### Activity
Please say how many lines of the listing hold "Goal", with no other words in the answer.

# # # #

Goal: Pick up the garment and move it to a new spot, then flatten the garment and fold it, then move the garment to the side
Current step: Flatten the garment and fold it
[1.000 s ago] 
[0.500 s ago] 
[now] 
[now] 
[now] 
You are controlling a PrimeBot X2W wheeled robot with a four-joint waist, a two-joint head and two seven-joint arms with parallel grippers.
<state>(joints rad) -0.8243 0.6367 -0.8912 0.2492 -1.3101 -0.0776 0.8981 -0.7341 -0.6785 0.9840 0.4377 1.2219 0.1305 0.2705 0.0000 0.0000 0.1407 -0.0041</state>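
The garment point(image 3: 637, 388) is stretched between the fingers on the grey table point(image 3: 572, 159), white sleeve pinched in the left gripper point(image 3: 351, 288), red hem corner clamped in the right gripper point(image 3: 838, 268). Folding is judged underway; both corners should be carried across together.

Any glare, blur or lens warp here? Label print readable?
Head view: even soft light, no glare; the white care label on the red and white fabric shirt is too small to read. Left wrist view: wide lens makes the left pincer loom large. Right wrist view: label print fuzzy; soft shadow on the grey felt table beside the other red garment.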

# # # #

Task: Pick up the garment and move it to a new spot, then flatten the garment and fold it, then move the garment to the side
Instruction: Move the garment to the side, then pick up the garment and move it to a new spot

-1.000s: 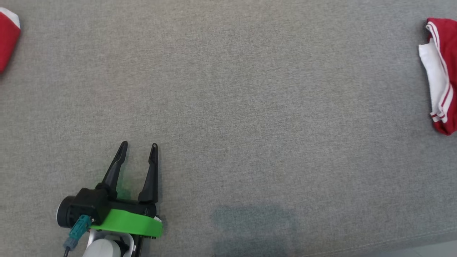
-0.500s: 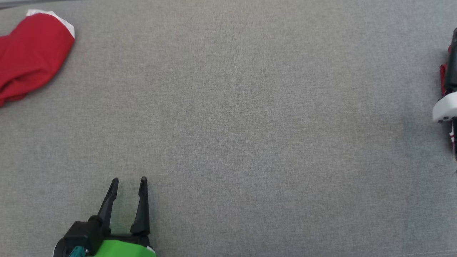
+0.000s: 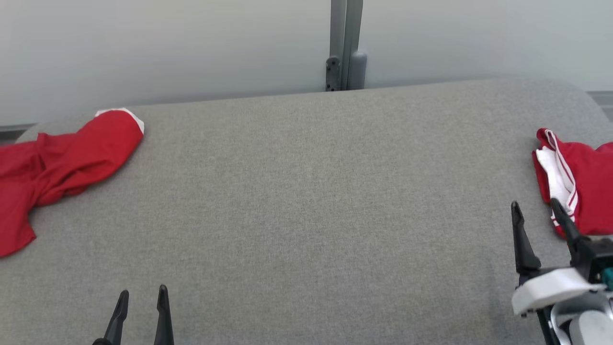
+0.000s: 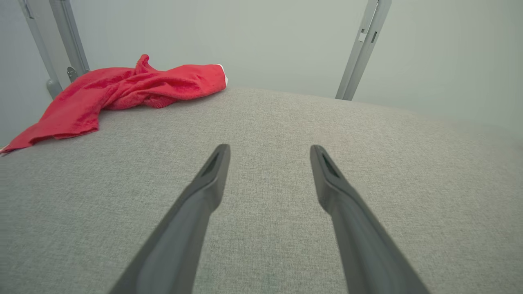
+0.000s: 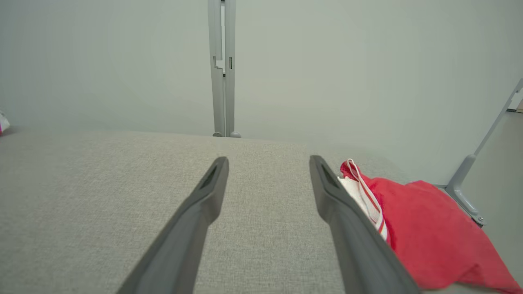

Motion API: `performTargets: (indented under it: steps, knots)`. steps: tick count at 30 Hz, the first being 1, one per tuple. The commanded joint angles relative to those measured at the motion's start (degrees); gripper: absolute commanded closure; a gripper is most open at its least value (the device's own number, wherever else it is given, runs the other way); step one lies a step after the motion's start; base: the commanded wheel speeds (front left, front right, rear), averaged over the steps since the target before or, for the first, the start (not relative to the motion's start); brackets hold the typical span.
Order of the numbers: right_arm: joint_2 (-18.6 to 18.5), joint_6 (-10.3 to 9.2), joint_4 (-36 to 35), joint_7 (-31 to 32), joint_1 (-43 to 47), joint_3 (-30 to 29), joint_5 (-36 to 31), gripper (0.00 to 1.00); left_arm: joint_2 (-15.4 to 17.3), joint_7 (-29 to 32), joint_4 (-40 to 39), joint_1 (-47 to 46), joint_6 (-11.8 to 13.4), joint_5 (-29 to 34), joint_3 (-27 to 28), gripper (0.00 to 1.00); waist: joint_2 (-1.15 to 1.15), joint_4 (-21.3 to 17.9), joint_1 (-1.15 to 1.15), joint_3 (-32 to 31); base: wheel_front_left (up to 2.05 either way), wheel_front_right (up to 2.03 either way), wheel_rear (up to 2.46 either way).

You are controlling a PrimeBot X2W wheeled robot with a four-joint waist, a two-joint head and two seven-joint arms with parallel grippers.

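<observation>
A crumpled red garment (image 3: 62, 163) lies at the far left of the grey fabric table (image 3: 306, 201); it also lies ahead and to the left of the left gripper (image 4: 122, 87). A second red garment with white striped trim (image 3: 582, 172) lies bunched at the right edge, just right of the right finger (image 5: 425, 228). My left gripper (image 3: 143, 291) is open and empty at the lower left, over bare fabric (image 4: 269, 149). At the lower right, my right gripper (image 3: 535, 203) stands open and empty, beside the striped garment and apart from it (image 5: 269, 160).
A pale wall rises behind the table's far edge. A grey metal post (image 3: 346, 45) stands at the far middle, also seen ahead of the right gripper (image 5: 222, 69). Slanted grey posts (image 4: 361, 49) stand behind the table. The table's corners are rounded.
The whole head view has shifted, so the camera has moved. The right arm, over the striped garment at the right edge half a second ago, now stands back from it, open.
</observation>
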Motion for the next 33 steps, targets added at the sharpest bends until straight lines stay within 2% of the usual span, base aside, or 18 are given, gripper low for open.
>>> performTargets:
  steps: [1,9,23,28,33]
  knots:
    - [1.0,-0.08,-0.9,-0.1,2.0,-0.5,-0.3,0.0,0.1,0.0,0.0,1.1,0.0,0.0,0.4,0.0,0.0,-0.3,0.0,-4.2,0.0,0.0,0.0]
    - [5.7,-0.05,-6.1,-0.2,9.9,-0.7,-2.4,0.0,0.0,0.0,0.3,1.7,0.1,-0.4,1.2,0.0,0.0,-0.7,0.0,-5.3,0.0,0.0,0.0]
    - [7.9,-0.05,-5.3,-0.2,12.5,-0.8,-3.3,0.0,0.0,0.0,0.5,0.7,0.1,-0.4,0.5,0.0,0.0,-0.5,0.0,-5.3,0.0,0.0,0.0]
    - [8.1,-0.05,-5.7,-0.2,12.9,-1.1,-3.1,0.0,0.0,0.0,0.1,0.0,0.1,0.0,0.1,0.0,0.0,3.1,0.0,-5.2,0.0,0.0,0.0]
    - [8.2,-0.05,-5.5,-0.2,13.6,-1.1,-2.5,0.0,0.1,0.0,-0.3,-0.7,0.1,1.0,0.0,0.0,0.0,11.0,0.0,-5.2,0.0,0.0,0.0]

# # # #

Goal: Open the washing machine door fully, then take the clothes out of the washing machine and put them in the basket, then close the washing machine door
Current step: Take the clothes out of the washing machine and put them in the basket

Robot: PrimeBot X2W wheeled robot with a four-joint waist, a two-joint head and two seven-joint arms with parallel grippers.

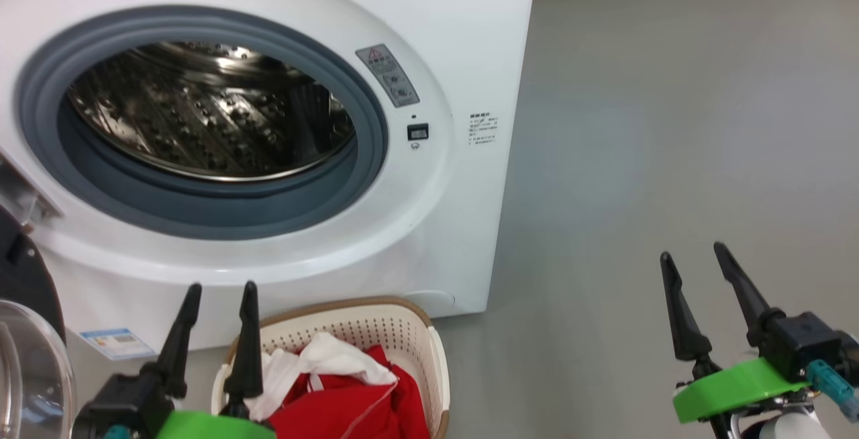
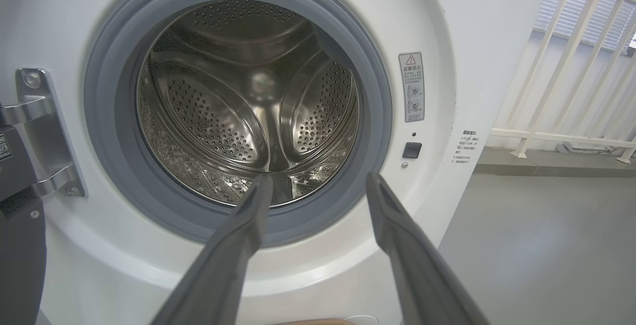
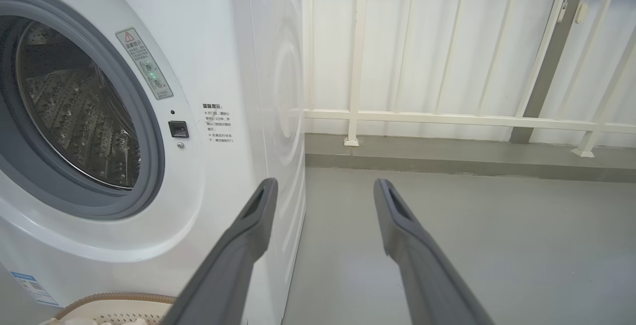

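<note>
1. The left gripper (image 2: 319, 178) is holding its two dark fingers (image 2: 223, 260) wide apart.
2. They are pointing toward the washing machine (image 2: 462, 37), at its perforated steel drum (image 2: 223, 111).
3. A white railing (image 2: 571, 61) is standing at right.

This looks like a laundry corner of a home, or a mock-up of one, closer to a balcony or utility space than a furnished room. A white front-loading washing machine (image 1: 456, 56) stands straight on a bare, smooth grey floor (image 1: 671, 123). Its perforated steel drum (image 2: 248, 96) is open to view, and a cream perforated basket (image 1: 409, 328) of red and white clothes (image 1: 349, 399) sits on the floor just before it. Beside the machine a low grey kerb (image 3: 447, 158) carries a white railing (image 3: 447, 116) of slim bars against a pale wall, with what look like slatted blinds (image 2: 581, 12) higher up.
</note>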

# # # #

### Response below
2